最高出力 (ps):5.5 / 8,000rpm
最大トルク (kgm):0.51 / 7,000rpm
燃料供給装置:キャブレター式(VM16SH)
始動方式:キック式
点火方式:マグネット点火
潤滑方式:CCIS(分離潤滑)
潤滑油容量(L):1.2
燃料タンク容量(L):5.5

クラッチ形式:湿式多板コイルスプリング
変速機形式:常時噛合式5段リターン
変速比:
 1速…3.166
 2速…1.941
 3速…1.380
 4速…1.083
 5速…0.923
減速比(1次/2次):3.842/3.307

フレーム形式:セミダブルクレードル
キャスター (度):28°30′
トレール(mm):60
ブレーキ形式(前/後):リーディングトレーリング/リーディングトレーリング
タイヤサイズ(前/後):250-15-4PR/300-14-4PR
舵取り角左右(度):43
乗車定員:1名

価格:109,000-

クルマ愛で語られたのは初代アルト。

1979年に当時でも買いやすい47万円の価格でデビュー。ボンバンブームのパイオニアとなった軽自動車である。国内販売台数は累計約540万台にのぼり、同社を代表する人気ブランドとして知られている。2024年にはJAHFA(日本自動車殿堂)の「歴史遺産車」に選定。2026年には10世代目の新型がリリースされる模様。

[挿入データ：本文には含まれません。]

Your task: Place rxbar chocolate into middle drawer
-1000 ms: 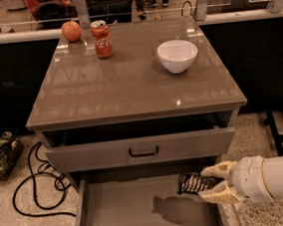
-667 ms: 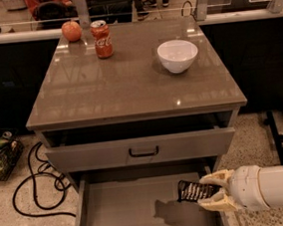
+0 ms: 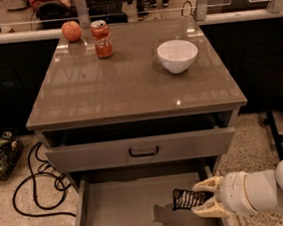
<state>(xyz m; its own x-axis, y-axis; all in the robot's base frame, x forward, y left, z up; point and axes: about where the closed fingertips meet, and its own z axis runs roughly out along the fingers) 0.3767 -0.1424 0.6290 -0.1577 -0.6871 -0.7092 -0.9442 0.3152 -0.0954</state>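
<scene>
Brown counter [image 3: 129,86] carries a red soda can [image 3: 102,38], an apple [image 3: 71,30] and a white bowl [image 3: 177,55]. Below, I see my claw [image 3: 202,198] over the open middle drawer [image 3: 121,212], right side, pinching the rxbar chocolate [image 3: 186,198] clear of its floor.

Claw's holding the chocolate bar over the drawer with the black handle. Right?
Wrong drawer. In the camera view the claw holds the chocolate bar over the open lower drawer, the one with the plain grey floor. The drawer with the black handle is the one above it.
</scene>
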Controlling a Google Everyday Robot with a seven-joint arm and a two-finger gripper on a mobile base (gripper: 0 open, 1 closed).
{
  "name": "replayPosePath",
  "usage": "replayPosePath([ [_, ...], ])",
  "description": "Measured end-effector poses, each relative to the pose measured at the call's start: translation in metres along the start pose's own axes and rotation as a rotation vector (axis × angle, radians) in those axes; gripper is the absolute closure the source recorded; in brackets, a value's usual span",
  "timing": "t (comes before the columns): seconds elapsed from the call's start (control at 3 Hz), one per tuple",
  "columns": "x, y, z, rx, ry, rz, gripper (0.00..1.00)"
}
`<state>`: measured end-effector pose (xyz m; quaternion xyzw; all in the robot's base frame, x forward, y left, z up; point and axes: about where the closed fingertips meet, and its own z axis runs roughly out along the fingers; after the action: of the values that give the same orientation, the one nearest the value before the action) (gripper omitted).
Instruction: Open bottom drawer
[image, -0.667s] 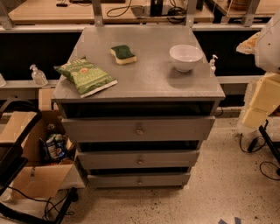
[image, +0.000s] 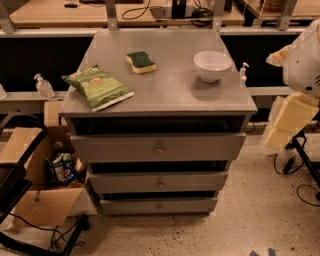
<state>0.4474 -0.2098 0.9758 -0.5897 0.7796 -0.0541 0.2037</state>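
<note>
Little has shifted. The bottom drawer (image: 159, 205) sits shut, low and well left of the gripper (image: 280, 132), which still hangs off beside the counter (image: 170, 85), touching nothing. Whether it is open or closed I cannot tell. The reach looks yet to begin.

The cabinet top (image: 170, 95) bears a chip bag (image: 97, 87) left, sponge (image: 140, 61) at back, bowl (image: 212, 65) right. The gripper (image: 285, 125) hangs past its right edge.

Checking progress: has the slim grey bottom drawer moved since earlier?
No: the bottom drawer stays put beneath the grey middle drawer; the gripper hangs right of the cabinet.
</note>
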Motion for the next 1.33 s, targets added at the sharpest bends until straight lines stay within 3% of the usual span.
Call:
replayPosePath([
  [0.33, 0.013, 0.012, 0.052, 0.041, 0.018, 0.096, 0.00],
  [1.0, 0.060, 0.053, 0.185, 0.056, 0.035, 0.406, 0.00],
  [1.33, 0.071, 0.050, 0.237, 0.070, -0.056, 0.556, 0.00],
])
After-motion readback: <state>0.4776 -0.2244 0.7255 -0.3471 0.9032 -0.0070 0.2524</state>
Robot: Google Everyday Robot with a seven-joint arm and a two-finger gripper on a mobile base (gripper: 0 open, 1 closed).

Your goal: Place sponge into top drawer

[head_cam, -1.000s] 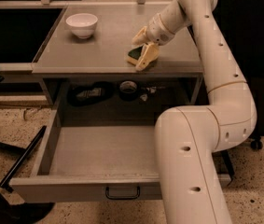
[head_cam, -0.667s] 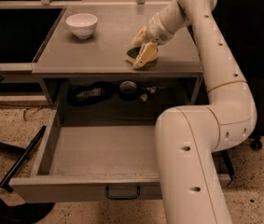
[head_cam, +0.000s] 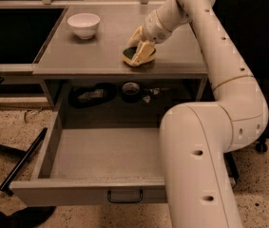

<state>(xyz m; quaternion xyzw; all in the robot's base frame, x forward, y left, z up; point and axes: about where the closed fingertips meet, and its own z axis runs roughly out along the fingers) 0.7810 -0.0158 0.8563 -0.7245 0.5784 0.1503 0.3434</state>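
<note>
Now the yellow foam sponge with dark green top (head_cam: 135,55) is gripped by the cream two-finger gripper (head_cam: 141,49), unmoved since earlier, far above the open grey metal top drawer (head_cam: 105,158).

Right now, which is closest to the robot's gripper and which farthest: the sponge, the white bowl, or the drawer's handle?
Gripper sits at the tabletop's right front.
1. Sponge: right at the gripper.
2. White bowl: back left on the tabletop.
3. Drawer handle: far below, on the open drawer's front.
</note>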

シンプルな軽量設計は今もクルマ造りの手本とされている。
初代アルトは、3ドアハッチバックスタイルの商用車だ。

未来に“あったらいいな”と思うクルマ(バイク)は?

上記の質問に対して、多種多様な夢が掲げられる中、鈴木社長の回答はこれ。例えステアリングがなくなった(自動運転等で)としてもやはり自分で動かしたい。思い通りに動いてくれる乗り物があって欲しいと語る。

クルマ・バイク好きである事がこのコメントから漂ってくる。